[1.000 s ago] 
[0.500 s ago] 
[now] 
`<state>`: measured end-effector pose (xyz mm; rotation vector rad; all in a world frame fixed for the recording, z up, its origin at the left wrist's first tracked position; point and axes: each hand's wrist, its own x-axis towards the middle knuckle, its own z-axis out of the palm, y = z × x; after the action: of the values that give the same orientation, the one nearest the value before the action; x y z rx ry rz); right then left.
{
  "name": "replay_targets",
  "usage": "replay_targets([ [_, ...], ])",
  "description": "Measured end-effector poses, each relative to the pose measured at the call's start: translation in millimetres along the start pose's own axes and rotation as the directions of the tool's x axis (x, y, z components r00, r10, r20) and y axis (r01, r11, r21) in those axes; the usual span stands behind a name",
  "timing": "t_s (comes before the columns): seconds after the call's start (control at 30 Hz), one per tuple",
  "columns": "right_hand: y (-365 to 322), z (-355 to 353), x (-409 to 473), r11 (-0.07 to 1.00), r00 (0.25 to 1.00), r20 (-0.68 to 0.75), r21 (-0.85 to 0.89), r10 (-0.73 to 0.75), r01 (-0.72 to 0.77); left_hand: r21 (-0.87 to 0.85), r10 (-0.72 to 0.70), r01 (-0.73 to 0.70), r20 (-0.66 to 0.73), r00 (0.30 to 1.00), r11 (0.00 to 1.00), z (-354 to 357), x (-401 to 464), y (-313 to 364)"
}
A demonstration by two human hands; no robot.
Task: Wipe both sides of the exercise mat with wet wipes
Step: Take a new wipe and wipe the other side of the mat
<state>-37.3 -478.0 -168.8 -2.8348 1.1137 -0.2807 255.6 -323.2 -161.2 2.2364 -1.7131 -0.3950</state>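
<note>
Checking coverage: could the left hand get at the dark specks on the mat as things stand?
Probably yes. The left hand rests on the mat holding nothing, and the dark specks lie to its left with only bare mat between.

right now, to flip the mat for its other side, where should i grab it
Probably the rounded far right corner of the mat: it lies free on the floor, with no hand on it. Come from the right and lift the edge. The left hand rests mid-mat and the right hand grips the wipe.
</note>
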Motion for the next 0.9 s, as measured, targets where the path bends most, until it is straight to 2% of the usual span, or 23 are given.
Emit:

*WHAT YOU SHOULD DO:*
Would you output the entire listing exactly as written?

*TASK OUTPUT:*
[1.000 s ago] 
[0.500 s ago] 
[now] 
`<state>`: measured end-effector pose (xyz mm; rotation vector rad; all in a world frame fixed for the recording, z up, its origin at the left wrist's first tracked position; point and axes: each hand's wrist, its own x-axis towards the middle knuckle, its own z-axis out of the palm, y = z × x; after the action: of the values that give the same orientation, the one nearest the value before the action; x y z rx ry rz); right then left.
{
  "name": "replay_targets",
  "usage": "replay_targets([ [_, ...], ])",
  "description": "Measured end-effector poses, each relative to the pose measured at the call's start: translation in millimetres along the start pose's own axes and rotation as the directions of the tool's x axis (x, y, z components r00, r10, r20) and y axis (r01, r11, r21) in those axes; the usual span stands behind a name",
  "timing": "t_s (comes before the columns): seconds after the call's start (control at 30 Hz), one per tuple",
  "columns": "right_hand: y (-365 to 322), z (-355 to 353), x (-409 to 473), r11 (-0.07 to 1.00), r00 (0.25 to 1.00), r20 (-0.68 to 0.75), r21 (-0.85 to 0.89), r10 (-0.73 to 0.75), r01 (-0.72 to 0.77); left_hand: r21 (-0.87 to 0.85), r10 (-0.72 to 0.70), r01 (-0.73 to 0.70), r20 (-0.66 to 0.73), r00 (0.30 to 1.00), r11 (0.00 to 1.00), z (-354 to 357), x (-401 to 464), y (-313 to 364)"
}
A demonstration by two human hands; no robot.
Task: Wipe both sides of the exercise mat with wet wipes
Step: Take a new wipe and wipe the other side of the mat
<state>-37.3 -478.0 -168.8 -2.8348 1.1137 -0.2807 255.6 -323.2 -161.2 2.2364 -1.7131 -0.3950</state>
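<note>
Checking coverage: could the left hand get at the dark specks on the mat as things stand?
Probably yes. The left hand rests on the mat holding nothing, and the dark specks lie to its left with only bare mat between.

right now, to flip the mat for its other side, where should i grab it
Probably the rounded far right corner of the mat: it lies free on the floor, with no hand on it. Come from the right and lift the edge. The left hand rests mid-mat and the right hand grips the wipe.
</note>
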Motion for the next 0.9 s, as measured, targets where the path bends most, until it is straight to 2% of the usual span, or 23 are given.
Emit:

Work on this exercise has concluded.